For months, anyone driving down Asbury Avenue in Evanston could see a giant sign stuck in Chuck Duff’s yard, emblazoned with a photo of his tan and white spaniel, Sparky.
“LOST DOG,” the sign proclaimed. “Last seen near Asbury and Lee.”
That sign—along with lots of paper flyers and a handful of kind strangers—eventually helped Duff reunite with his 12-year-old Cavalier King Charles Spaniel more than four months after the dog went missing.
Sparky, who Duff had owned since he was a puppy, escaped from the yard during a violent storm April 14. He had apparently gone out the dog door Duff installed, and was wearing no tags—a common practice in his house, Duff says, since spaniels aren’t known for running away.
“He probably went out and then one of those big thunderclaps happened and he just got disoriented because he doesn’t like thunder,” says Duff.
When he realized Sparky wasn’t in his kennel, Duff went out to look for him. He searched and searched that night, and the next day, and the next, gradually extending his net around the neighborhood.

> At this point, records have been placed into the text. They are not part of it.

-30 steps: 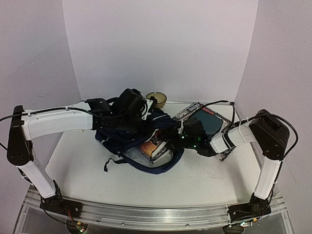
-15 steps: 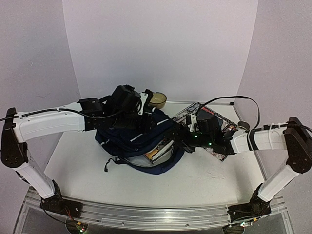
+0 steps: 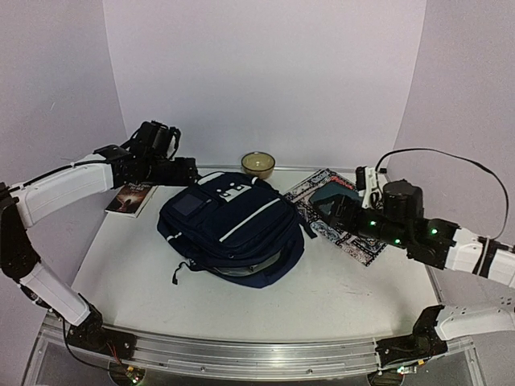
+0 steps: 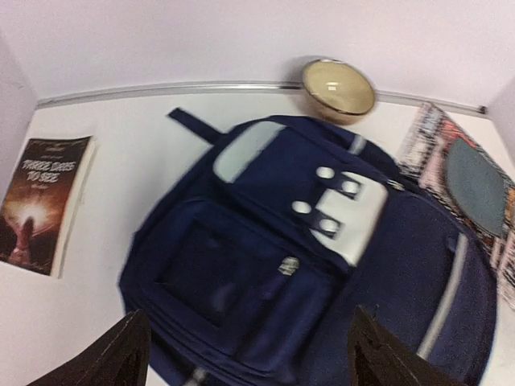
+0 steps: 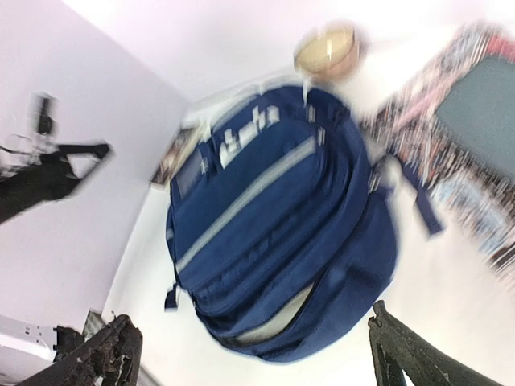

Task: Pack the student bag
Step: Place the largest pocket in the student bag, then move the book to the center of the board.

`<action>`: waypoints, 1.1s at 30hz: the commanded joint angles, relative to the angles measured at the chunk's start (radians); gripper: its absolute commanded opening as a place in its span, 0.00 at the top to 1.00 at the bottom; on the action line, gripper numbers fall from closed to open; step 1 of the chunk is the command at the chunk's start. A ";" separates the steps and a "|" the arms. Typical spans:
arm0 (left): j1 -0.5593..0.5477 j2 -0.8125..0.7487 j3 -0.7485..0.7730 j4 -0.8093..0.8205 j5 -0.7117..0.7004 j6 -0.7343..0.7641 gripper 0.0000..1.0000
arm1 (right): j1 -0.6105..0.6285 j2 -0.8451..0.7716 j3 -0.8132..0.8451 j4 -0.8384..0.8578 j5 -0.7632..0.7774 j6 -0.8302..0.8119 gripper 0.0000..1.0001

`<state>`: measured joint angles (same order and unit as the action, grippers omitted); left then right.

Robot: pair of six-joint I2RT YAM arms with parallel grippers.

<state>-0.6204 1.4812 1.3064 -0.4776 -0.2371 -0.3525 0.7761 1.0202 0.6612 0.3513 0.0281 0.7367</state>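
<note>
"Navy bag (image 3: 229, 225), where does it lie?"

"Flat in the middle of the table (image 3: 338, 297), striped front up."

"And the arms?"

"Both are clear of it. The left gripper (image 4: 251, 346) hangs toward the far-left corner. The right gripper (image 5: 253, 338) hangs over the magazine (image 3: 358, 245) near the right edge. Each has its jaws spread wide, with nothing between them."

"How far along is the packing?"

"Partway, at a guess. The bag's near side gapes, and something pale shows in the slit, so at least one item seems to be inside. A book (image 3: 131, 198) lies at the far-left corner. The magazine lies toward the far-right corner with a dark oval pad (image 4: 476, 186) on it. A bowl (image 3: 258, 164) stands at the far edge. All four are outside the bag."

"What is left?"

"Probably the book and the magazine, then closing the opening. Whether the bowl or the pad belongs in the bag cannot be told from here."
</note>
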 commanded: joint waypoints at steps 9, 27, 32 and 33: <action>0.351 0.337 0.166 -0.056 -0.081 0.159 0.09 | 0.003 -0.234 -0.067 0.007 0.201 -0.244 0.02; 0.576 0.866 0.674 -0.181 0.160 0.250 0.16 | 0.003 -0.218 -0.084 0.023 0.096 -0.317 0.02; 0.583 0.953 0.750 -0.199 0.148 0.289 0.23 | 0.003 -0.215 -0.081 0.022 0.101 -0.320 0.02; 0.584 0.972 0.763 -0.203 0.144 0.298 0.25 | 0.003 -0.215 -0.081 0.022 0.101 -0.319 0.02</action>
<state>-0.0446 2.4016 1.9869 -0.6514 -0.1002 -0.1053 0.7757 0.8049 0.5789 0.3296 0.1238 0.4341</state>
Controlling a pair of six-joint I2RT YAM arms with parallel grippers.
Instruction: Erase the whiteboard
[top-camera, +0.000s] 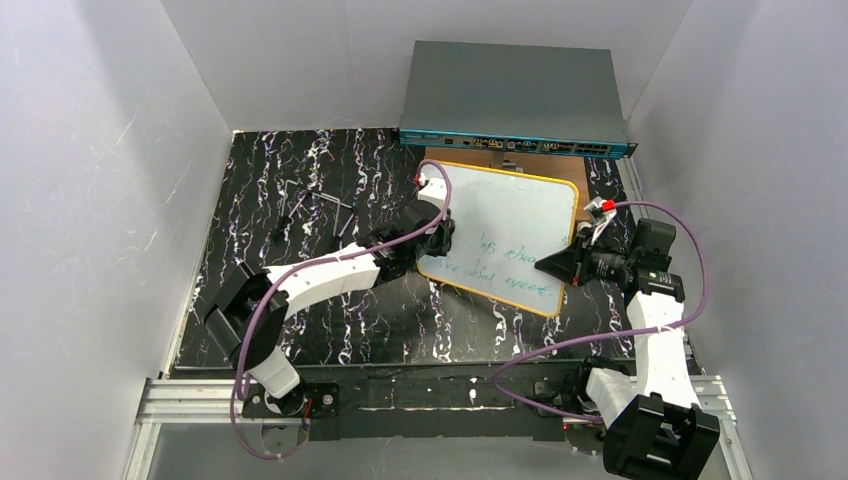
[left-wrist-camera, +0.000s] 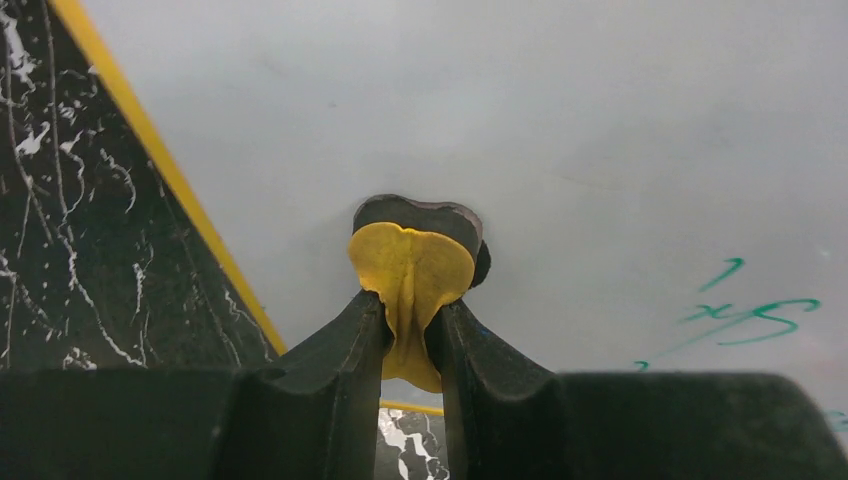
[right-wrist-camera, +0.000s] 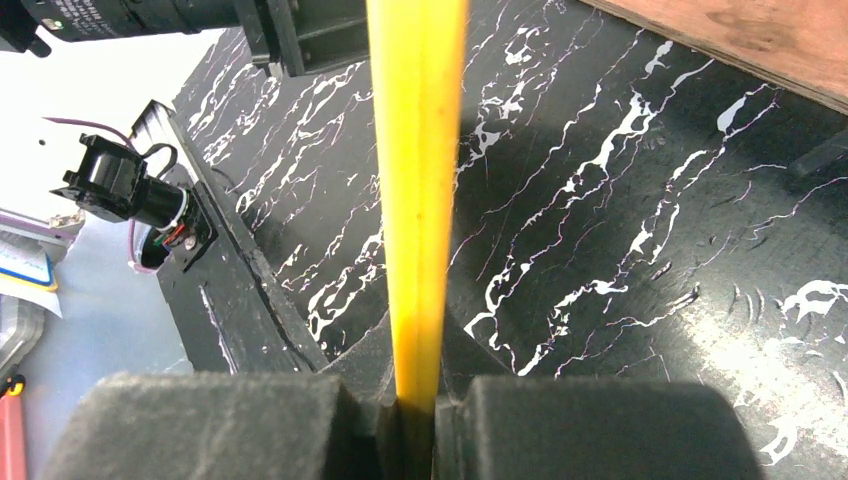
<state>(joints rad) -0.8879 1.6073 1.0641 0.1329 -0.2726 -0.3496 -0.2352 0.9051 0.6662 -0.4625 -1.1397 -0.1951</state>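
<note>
The whiteboard (top-camera: 505, 215) lies tilted on the black marbled mat, with an orange-yellow rim and green handwriting (top-camera: 515, 268) on its near part. My left gripper (top-camera: 437, 238) is at the board's left edge, shut on a small yellow eraser pad with a dark face (left-wrist-camera: 412, 262) that rests on the white surface (left-wrist-camera: 520, 120). Green strokes (left-wrist-camera: 752, 312) lie to its right. My right gripper (top-camera: 562, 265) is at the board's right edge. In the right wrist view the jaws (right-wrist-camera: 415, 410) are clamped on the yellow rim (right-wrist-camera: 417, 170), seen edge-on.
A grey network switch (top-camera: 515, 92) stands at the back, with a brown wooden board (top-camera: 525, 160) under its front. Thin metal keys (top-camera: 315, 207) lie on the mat (top-camera: 330, 320) at the left. White walls enclose the sides.
</note>
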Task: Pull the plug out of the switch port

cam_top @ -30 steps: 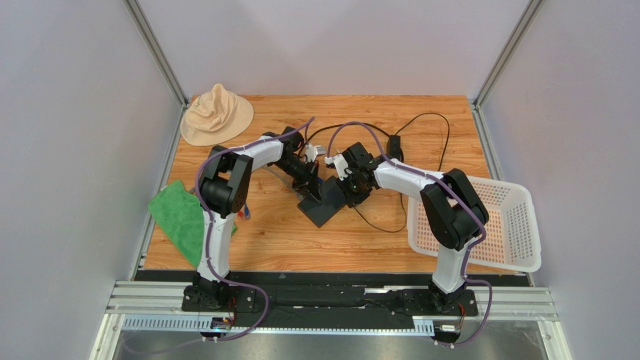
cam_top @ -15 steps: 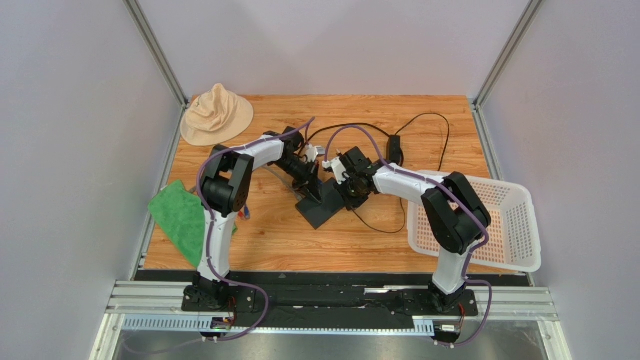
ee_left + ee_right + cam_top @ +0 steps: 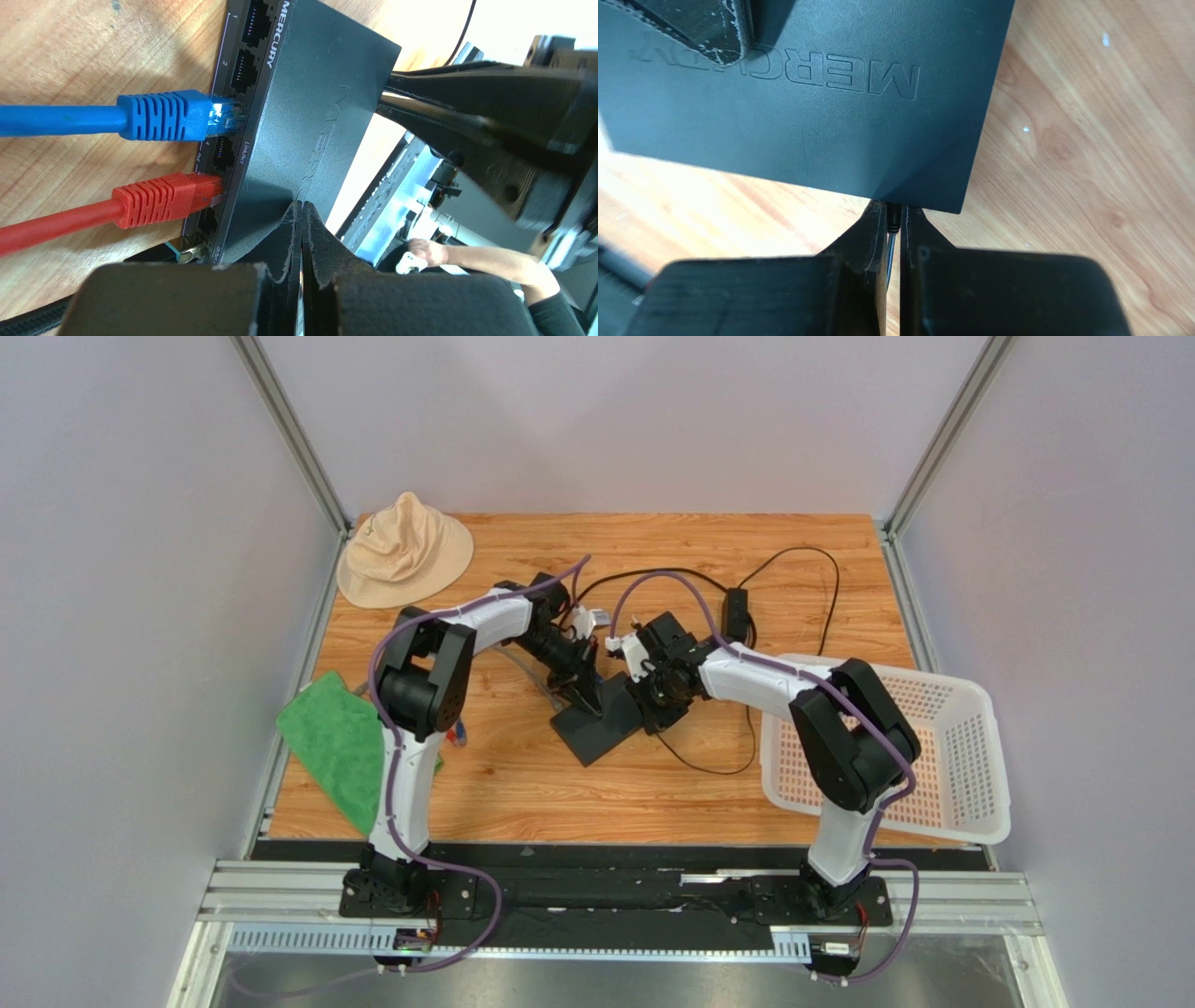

Eventually, Duff got the idea to post the sign in his front yard. He designed it in Photoshop and included Sparky’s photo, some details of his appearance and Duff’s contact information. Then he printed it on a thick piece of cardboard, sprayed it with polyurethane and stuck it in his yard.
His neighbors, his friends and his students at the Thai Bodywork School of Thai Massage he founded in Evanston were all on the lookout, too. But as time dragged on and no real leads emerged, Duff began to doubt that he and Sparky would ever be reunited.
“I had a feeling that he was fine, but by three months, with a sign out front and nobody calling me, I started to give up,” Duff says.
Then he got a call from a woman in Edgewater who had seen Duff’s sign. She told him she owned Cavalier spaniels herself and had met an older Cavalier in the city who was tan and white colored and small for the breed—just like Sparky.
“She said…he had been found at Howard and Western,” says Duff. “The minute she said that, I had goose bumps.”
Asbury Avenue turns into Western Avenue in the city, and Duff’s home is just about a mile north of Howard Street. It really sounded like Sparky—now the challenge was tracking down whoever might be taking care of his dog.
Duff drove down to Edgewater again and again to canvas the neighborhood, stopping at parks where people walked their dogs and asking everyone if they had seen a dog like Sparky.
Once, he talked to a man who said his dogs had just played with a spaniel matching Sparky’s description—but the family with the dog had already left.
Duff began to wonder if the people who had taken his dog in might not want to give him back. He worried he might drive them into hiding if he put up too many flyers in the neighborhood.
“Then I just decided, I’ve got nothing to lose,” he said. Duff went up and down Broadway Avenue, covering it with flyers with Sparky’s name. That’s where the family that took him eventually recognized the dog last Sunday.
“My daughter started crying when she saw the flyer, because we told her all the time, if we found the owner, we would give him back,” says Carolina Serrano, who cared for Sparky along with her husband and 7-year-old daughter.
“We tried to tell her, it’s the right thing for him, it’s the right thing to do,” Serrano says.
The day after they saw the sign, her husband called Duff and told him he believed he had his dog.
“I just kind of fell apart, because I knew it was him,” says Duff. “He was very nice, and he said he’d taken really good care of him.”
A few days later, Duff went to the dry cleaners where Serrano works to pick him up. She put him up on the counter, and Sparky walked toward Duff, then walked back to the Serranos.
“Then he came over a minute later and started licking my face,” says Duff.
Sparky went to sleep right away in the car on the way home, then slept some more when he arrived. But the next day, he seemed to have settled back into his usual routine, accompanying Duff to the studio and sleeping in his usual cabinet there.
Meanwhile, Serrano says she is hoping her family will get another dog. Her husband had given Sparky the name Firulais, and Serrano took him to work at the dry cleaner, where he slept in the back room. She took him for short walks while on break, and her family brought him to picnics and took him to the park on weekends.
“I would like to do that with another dog,” she says.
Her daughter is all for it, she adds—Serrano just has to convince her husband.